▶ ABOUT THIS TASK
A word-for-word transcription of the data below is required.

++++++++++

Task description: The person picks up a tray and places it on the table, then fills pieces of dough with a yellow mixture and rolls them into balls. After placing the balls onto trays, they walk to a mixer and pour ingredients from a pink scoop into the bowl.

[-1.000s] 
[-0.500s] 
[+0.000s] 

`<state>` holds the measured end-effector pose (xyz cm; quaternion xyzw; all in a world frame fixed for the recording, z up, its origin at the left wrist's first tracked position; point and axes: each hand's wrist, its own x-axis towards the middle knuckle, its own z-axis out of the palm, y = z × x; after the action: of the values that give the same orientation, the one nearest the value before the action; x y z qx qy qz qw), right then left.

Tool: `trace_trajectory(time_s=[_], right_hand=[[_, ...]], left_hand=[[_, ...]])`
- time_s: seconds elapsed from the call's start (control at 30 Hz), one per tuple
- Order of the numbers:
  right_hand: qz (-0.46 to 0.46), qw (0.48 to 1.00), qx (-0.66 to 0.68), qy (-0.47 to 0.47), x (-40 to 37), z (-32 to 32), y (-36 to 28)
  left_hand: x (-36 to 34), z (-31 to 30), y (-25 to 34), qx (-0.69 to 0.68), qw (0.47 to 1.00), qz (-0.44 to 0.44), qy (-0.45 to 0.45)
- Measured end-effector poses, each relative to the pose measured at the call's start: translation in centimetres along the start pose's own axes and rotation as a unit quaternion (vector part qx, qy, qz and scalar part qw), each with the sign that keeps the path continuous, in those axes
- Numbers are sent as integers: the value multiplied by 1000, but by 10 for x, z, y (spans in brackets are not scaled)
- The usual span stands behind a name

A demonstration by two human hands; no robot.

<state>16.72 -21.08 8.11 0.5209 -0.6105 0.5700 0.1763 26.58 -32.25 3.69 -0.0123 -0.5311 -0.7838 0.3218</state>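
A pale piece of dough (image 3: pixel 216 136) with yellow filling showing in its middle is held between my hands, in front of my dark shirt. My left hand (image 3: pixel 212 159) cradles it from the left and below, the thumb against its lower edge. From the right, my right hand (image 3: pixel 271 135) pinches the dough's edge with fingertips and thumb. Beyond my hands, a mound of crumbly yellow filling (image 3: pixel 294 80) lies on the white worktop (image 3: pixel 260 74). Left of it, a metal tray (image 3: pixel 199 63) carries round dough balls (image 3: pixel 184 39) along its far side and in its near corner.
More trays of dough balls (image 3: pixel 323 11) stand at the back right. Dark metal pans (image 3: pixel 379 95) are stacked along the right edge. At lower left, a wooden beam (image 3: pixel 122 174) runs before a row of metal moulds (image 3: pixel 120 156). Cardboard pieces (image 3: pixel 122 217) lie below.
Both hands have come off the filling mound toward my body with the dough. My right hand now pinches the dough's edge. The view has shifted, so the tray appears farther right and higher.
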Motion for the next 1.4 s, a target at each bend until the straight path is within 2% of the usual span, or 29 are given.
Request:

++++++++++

▶ EXERCISE RESULT
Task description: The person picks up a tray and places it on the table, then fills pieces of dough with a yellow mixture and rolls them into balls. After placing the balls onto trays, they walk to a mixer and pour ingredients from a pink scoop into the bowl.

[-1.000s] 
[-0.500s] 
[+0.000s] 

`<state>` holds the measured end-effector pose (xyz cm; quaternion xyzw; all in a world frame fixed for the recording, z up, its origin at the left wrist's first tracked position; point and axes: each hand's wrist, its own x-axis towards the middle knuckle, its own z-axis out of the palm, y = z × x; after the action: of the values that give the same orientation, the one nearest the value before the action; x y z qx qy qz qw), right then left.

Tool: `trace_trajectory(time_s=[_], right_hand=[[_, ...]], left_hand=[[_, ...]])`
- time_s: seconds elapsed from the call's start (control at 30 Hz), one per tuple
- Order of the numbers:
  right_hand: qz (-0.46 to 0.46), qw (0.48 to 1.00), qx (-0.66 to 0.68), qy (-0.47 to 0.47), x (-40 to 37), z (-32 to 32), y (-36 to 28)
  left_hand: x (-36 to 34), z (-31 to 30), y (-25 to 34), qx (-0.69 to 0.68), qw (0.47 to 1.00), qz (-0.44 to 0.44), qy (-0.45 to 0.45)
- Measured end-effector poses, each relative to the pose measured at the call's start: translation in centimetres along the start pose's own axes and rotation as a unit quaternion (vector part qx, qy, qz and scalar part qw), each with the sign that keeps the path continuous, in those axes
- Numbers are sent as integers: the value multiplied by 1000, but by 10 for x, z, y (spans in brackets are not scaled)
- The usual span stands behind a name

A demonstration by two human hands; no robot.

<state>16.72 -21.08 8.11 0.5209 -0.6105 0.5700 0.1763 26.58 -32.25 3.69 -0.0123 -0.5311 -0.7838 0.3218</state>
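A pale piece of dough (image 3: pixel 216 136) with yellow filling showing in its middle is held between my hands, in front of my dark shirt. My left hand (image 3: pixel 212 159) cradles it from the left and below, the thumb against its lower edge. From the right, my right hand (image 3: pixel 271 135) pinches the dough's edge with fingertips and thumb. Beyond my hands, a mound of crumbly yellow filling (image 3: pixel 294 80) lies on the white worktop (image 3: pixel 260 74). Left of it, a metal tray (image 3: pixel 199 63) carries round dough balls (image 3: pixel 184 39) along its far side and in its near corner.
More trays of dough balls (image 3: pixel 323 11) stand at the back right. Dark metal pans (image 3: pixel 379 95) are stacked along the right edge. At lower left, a wooden beam (image 3: pixel 122 174) runs before a row of metal moulds (image 3: pixel 120 156). Cardboard pieces (image 3: pixel 122 217) lie below.
Both hands have come off the filling mound toward my body with the dough. My right hand now pinches the dough's edge. The view has shifted, so the tray appears farther right and higher.
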Motion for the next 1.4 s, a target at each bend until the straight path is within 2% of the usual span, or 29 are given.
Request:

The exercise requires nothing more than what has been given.